In the mid-1400s, the Rhineland region of Germany, which historically had been hostile to viticulture for climate reasons, was festooned with vine trellises. Steady tinkering of screw presses had greatly improved the model, thereby optimising it for mass production of wines.
Fuelled by its increased efficiency, German vineyards reached their peak in 1500, covering roughly four times as much land as they do now. It was hard work producing drinkable wine in a region that far north, but the mechanical efficiency of the screw press made it financially irresistible.
Sometime around the year 1440, a young Rhineland entrepreneur began tinkering with the design of the wine press. He was fresh from a disastrous business venture manufacturing small mirrors with supposedly magical healing powers.
The failure of the trinket business proved fortuitous, however, as it sent the entrepreneur down a much more ambitious path. He had immersed himself in the technology of Rhineland vintners, but Johannes Gutenberg was not interested in wine. He was interested in words.
Gutenberg’s printing press was a classic combinatorial innovation — more bricolage than breakthrough. Each of the key elements that made it such a transformative machine — the movable type, the ink, the paper, and the press itself — had been developed separately well before Gutenberg printed his first Bible.
Movable type, for instance, had been independently conceived in China four centuries before. But the Chinese and, subsequently, the Koreans failed to adapt the technology for the mass production of texts, in large part because they imprinted the letterforms on the page by hand rubbing, which made the process only slightly more efficient than an average medieval scribe.
But thanks to his training as a goldsmith, Gutenberg made some brilliant modifications to the metallurgy behind the movable type system, but without the press itself, his meticulous lead fonts would have been useless for creating mass-produced Bibles.
An important part of Gutenberg’s genius lay not in conceiving an entirely new technology from scratch, but instead from borrowing a mature technology from an entirely different field, and putting it to work to solve an unrelated problem.
Gutenberg had no formal experience pressing grapes. His radical breakthrough relied, instead, on the ubiquity of the screw press in Rhineland wine-making culture, and on his ability to reach out beyond his specific field of expertise and concoct new uses for an older technology.
Gutenberg took a machine designed to get people drunk and turned it into an engine for mass communication.
Today, let’s talk about creativity. More precisely, let’s talk about the importance of having a connected mind — one that knows a little bit about a lot of (seemingly unrelated) things — and how it can help us achieve creative breakthroughs.

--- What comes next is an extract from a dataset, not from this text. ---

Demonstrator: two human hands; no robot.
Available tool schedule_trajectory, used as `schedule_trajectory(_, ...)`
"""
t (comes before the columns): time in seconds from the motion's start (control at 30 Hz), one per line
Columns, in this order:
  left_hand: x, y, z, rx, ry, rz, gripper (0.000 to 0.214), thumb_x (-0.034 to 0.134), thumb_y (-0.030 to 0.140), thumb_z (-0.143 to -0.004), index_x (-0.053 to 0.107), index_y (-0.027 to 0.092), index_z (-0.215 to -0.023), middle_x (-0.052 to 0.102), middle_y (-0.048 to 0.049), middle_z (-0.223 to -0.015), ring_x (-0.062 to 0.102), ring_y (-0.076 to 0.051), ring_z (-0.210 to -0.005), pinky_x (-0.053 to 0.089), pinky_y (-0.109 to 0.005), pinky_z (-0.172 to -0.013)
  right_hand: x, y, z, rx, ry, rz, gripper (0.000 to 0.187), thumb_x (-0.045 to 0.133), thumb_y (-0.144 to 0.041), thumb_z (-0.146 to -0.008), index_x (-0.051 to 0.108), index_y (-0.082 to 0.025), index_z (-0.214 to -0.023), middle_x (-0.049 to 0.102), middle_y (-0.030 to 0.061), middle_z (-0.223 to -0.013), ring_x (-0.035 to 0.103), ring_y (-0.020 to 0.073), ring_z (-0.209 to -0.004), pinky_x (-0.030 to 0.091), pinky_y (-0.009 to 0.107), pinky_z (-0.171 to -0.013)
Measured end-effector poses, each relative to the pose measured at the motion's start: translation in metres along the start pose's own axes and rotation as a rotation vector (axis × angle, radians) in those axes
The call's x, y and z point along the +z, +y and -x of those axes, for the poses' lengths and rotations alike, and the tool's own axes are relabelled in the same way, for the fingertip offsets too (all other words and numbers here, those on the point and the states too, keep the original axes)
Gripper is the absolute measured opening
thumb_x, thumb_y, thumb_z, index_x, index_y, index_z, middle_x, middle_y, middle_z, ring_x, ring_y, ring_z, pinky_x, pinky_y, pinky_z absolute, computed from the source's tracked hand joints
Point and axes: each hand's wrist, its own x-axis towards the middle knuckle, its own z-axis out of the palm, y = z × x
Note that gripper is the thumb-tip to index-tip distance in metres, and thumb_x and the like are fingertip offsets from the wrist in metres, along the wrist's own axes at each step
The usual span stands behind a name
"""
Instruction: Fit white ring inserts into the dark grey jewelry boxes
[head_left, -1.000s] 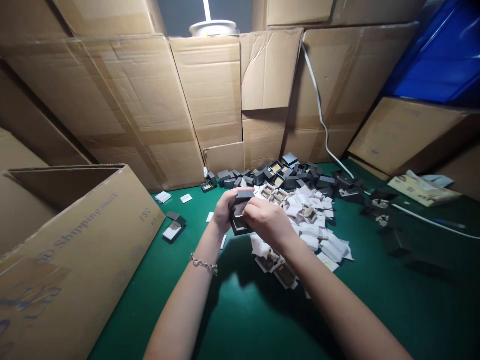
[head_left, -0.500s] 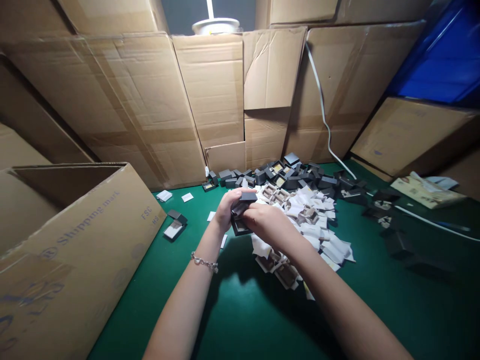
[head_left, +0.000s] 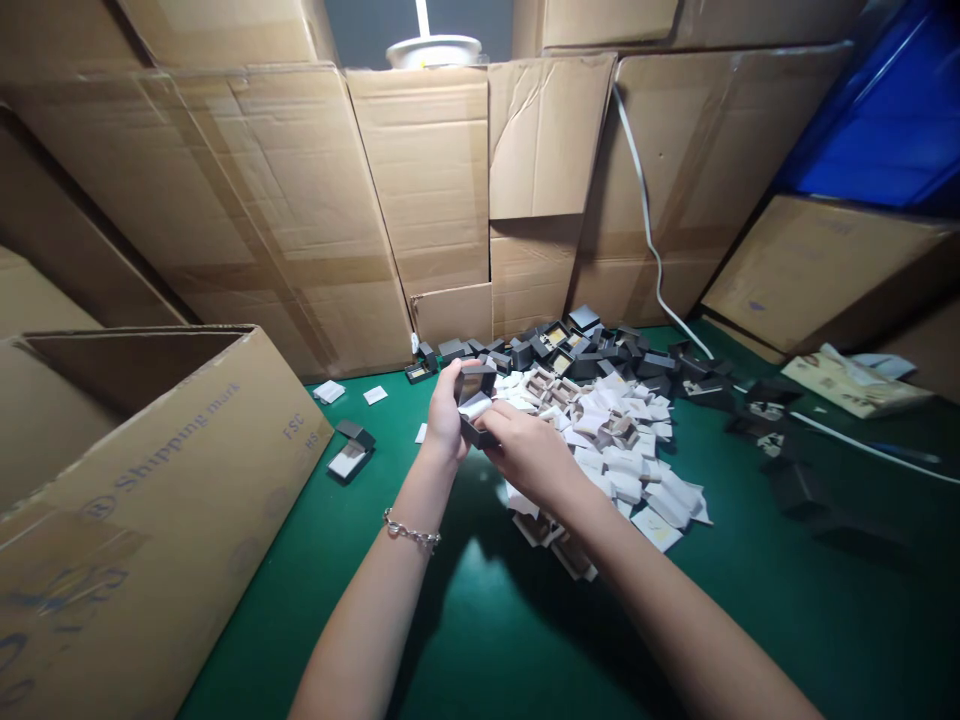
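Observation:
My left hand [head_left: 445,415] is wrapped round a small black gift box [head_left: 477,381] from the left side. Its lid is raised, and a white piece [head_left: 474,405] shows inside. At the near right edge of the box, my right hand [head_left: 525,445] has its fingers closed on it, touching the white piece; the fingertips are partly hidden. Just right of both hands lies a heap of white papers and beige inserts [head_left: 622,462]. Another black box [head_left: 351,451] stands open at the left with a white pad in it.
Several black boxes [head_left: 592,362] are piled along the back of the green table [head_left: 480,620]. A large open carton [head_left: 187,480] stands at the left. Cardboard cartons [head_left: 420,170] wall off the back, and a white cable [head_left: 646,220] runs down to the table. Small white cards [head_left: 328,391] lie back left.
The box in my left hand has turned and tilted, so its open inside with the white piece now shows. My right hand has drawn slightly lower, to the box's near edge.

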Motion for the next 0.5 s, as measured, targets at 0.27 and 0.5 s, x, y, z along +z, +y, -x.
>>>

In their influential 1971 essay, evolutionary biologists Stephen Jay Gould and Elisabeth Vrba observed that sometimes an organism develops a trait optimised for a specific use, but then the trait gets hijacked for a completely different function.
The classic example is bird feathers, which initially evolved for temperature regulation, helping nonflying dinosaurs from the Cretaceous period insulate themselves against cold weather.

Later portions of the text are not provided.